Comme il a écrit lui

Kateb Yacine affirmait que la langue française était un « butin de guerre ». Mais il y avait toujours quelqu’un au fond de la salle pour dire que les écrivains algériens de langue française étaient suspects aux entournures, sinon en leur for intérieur.

Le monde de la culture barbotait dans la confusion entre francophonie et francophilie, sinon francomanie, entretenue par des professionnels de l’étiquetage. Butin pourtant puisqu’en 1954, seuls 12,75 % des enfants algériens avaient accès à l’école, en dépit d’un discours « civilisateur » et de la Loi scolaire de 1883. Les colons déclaraient à travers leurs Délégations financières : « Si la France entend intensifier l’instruction des indigènes, que deviendront nos fermes ?

Où irons-nous recruter la main-d’œuvre ? ». Les Communes, quant à elles, allaient plus loin : « Si l’instruction se généralisait, le cri unanime des indigènes serait : l’Algérie aux Arabes. » Ces informations ne sont pas tirées d’un document clandestin du FLN mais de l’ouvrage de Charles-Robert Ageron, « Histoire de l’Algérie contemporaine », reconnu comme une référence au moins sérieuse. C’est donc bien au prix d’un arrachement que les Algériens ont appris le français.

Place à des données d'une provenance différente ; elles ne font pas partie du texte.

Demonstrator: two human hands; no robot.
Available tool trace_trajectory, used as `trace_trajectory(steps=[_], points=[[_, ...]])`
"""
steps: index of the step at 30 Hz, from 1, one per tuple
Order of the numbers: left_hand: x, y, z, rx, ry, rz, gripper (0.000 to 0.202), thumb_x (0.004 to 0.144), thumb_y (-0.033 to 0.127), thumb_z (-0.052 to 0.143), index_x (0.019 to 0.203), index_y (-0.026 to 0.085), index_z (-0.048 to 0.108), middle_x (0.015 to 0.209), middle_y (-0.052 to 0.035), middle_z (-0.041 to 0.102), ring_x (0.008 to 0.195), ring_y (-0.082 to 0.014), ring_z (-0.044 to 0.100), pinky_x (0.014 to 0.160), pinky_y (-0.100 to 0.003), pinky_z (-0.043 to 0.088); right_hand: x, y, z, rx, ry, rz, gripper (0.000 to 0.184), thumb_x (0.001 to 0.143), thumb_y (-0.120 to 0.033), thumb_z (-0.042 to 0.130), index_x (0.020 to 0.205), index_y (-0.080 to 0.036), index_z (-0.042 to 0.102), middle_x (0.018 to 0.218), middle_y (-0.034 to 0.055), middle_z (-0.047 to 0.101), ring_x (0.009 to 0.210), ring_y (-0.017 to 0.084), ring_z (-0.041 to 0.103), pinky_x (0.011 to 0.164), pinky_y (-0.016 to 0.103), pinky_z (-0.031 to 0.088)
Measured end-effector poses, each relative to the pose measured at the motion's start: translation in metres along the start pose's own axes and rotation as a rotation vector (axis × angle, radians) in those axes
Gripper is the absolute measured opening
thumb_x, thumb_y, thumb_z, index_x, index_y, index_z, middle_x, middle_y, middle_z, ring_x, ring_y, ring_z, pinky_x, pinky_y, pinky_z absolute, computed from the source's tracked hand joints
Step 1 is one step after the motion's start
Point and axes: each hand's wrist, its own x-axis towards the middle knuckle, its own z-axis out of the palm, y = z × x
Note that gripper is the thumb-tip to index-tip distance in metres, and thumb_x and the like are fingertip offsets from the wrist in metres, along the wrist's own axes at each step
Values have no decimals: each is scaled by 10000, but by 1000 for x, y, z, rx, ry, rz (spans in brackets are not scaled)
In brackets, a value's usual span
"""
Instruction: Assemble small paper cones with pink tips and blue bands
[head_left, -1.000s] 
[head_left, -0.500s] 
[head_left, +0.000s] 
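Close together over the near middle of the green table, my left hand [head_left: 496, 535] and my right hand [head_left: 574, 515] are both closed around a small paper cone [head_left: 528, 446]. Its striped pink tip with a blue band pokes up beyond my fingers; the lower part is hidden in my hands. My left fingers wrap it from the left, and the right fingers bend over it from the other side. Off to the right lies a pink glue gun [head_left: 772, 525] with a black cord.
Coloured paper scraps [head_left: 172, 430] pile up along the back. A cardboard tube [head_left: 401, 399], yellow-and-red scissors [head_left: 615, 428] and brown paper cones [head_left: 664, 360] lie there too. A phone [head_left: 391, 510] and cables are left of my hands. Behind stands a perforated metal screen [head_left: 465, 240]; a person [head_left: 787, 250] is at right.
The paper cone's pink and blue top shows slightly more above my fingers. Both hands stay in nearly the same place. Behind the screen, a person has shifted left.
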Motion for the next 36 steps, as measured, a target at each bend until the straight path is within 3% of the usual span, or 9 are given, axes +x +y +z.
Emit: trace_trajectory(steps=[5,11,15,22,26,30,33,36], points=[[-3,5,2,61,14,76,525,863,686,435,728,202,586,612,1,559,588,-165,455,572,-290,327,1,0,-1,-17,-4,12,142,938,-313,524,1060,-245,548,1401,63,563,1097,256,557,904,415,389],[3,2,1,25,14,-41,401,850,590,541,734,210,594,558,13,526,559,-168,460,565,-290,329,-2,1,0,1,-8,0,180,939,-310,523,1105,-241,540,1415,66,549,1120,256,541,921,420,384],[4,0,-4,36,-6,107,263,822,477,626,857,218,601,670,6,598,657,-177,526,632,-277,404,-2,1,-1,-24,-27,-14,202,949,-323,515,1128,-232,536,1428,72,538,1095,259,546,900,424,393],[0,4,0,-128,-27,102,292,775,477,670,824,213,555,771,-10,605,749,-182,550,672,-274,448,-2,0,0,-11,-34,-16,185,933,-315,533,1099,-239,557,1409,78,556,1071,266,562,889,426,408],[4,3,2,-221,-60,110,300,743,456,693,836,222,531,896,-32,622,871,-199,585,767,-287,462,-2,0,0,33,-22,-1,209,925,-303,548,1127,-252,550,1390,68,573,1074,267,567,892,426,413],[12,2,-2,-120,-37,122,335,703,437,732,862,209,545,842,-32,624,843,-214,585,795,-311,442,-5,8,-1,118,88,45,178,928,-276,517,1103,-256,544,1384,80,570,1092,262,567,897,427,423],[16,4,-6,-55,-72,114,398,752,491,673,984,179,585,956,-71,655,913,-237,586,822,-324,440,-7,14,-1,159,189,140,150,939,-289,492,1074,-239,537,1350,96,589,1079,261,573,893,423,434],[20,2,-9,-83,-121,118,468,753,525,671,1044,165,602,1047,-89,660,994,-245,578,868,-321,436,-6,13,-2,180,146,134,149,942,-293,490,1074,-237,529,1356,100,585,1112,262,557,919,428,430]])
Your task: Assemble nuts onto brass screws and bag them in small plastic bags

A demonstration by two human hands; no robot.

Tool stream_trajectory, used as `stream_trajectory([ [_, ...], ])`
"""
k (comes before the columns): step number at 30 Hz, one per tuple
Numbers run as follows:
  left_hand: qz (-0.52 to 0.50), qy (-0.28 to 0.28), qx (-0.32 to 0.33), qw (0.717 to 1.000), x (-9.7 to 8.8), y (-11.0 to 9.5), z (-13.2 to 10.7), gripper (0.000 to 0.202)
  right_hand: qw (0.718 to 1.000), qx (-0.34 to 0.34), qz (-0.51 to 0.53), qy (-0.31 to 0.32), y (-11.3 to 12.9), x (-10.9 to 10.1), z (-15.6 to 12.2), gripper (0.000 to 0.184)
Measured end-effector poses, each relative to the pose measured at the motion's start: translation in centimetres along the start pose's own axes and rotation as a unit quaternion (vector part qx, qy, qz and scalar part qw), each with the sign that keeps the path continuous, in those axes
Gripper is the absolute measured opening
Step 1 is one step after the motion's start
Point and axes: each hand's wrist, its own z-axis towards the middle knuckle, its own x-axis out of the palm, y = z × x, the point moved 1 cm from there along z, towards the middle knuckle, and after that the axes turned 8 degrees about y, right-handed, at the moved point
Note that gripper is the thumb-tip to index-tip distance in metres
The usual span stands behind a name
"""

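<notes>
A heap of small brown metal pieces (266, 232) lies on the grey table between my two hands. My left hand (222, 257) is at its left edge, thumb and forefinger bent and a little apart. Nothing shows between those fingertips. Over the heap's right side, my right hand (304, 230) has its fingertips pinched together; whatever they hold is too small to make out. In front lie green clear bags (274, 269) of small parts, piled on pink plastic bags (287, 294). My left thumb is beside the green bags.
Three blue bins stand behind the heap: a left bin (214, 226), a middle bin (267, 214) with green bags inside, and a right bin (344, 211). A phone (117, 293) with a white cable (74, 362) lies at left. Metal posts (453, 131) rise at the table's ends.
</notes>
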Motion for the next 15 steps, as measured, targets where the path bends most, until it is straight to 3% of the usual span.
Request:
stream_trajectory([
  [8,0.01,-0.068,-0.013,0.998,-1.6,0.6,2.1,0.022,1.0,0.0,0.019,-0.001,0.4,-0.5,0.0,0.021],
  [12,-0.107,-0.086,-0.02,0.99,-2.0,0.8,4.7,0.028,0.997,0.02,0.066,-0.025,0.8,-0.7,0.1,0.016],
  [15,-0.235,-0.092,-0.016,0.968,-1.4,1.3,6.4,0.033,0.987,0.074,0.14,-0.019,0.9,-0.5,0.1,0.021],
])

Mais voilà, l’anathème a perduré, au point de pousser la plupart des écrivains à vivre un exil moral, parfois jusqu’à l’auto-culpabilisation. Pour les en prémunir, on inventa la formule pathétique « écrivains de graphie française », comme si le français n’était pas de graphie latine ! Ces dernières années, les choses ont évolué plutôt positivement. Le poids des générations postindépendance se ressent : aucun complexe à l’égard de la langue arabe, étudiée tôt à l’école, peu d’a priori sur la langue française ou tout autre, pragmatiquement recherchées.

Lors du dernier hommage à Rachid Mimouni, l’écrivaine Zhor Ounissi, déclarait que « les œuvres littéraires algériennes d’expression française sont, dans la forme et le fond, d’une quintessence nationaliste et expriment fidèlement le vécu de l’Algérie profonde », et ajoutait qu’ils ont été « les meilleurs ambassadeurs de la culture algérienne à l’étranger ». Le mérite de clarté d’Ounissi, qui écrit en arabe pour ceux qui l’ignorent, reflète en fait le dépassement progressif des clivages linguistiques au sein de la société, toujours en avance sur les institutions.

Il ne faut pas cependant sombrer dans l’excès inverse et accorder des certificats de nationalisme ou de fidélité selon la langue. Chaque écrivain porte son propre univers et se trouve seul responsable de son jardin. Aujourd’hui, le butin est de pouvoir apprécier un auteur algérien, quelle que soit sa langue, selon ce qu’il écrit et comment il l’écrit. Tout le reste n’est que lecture.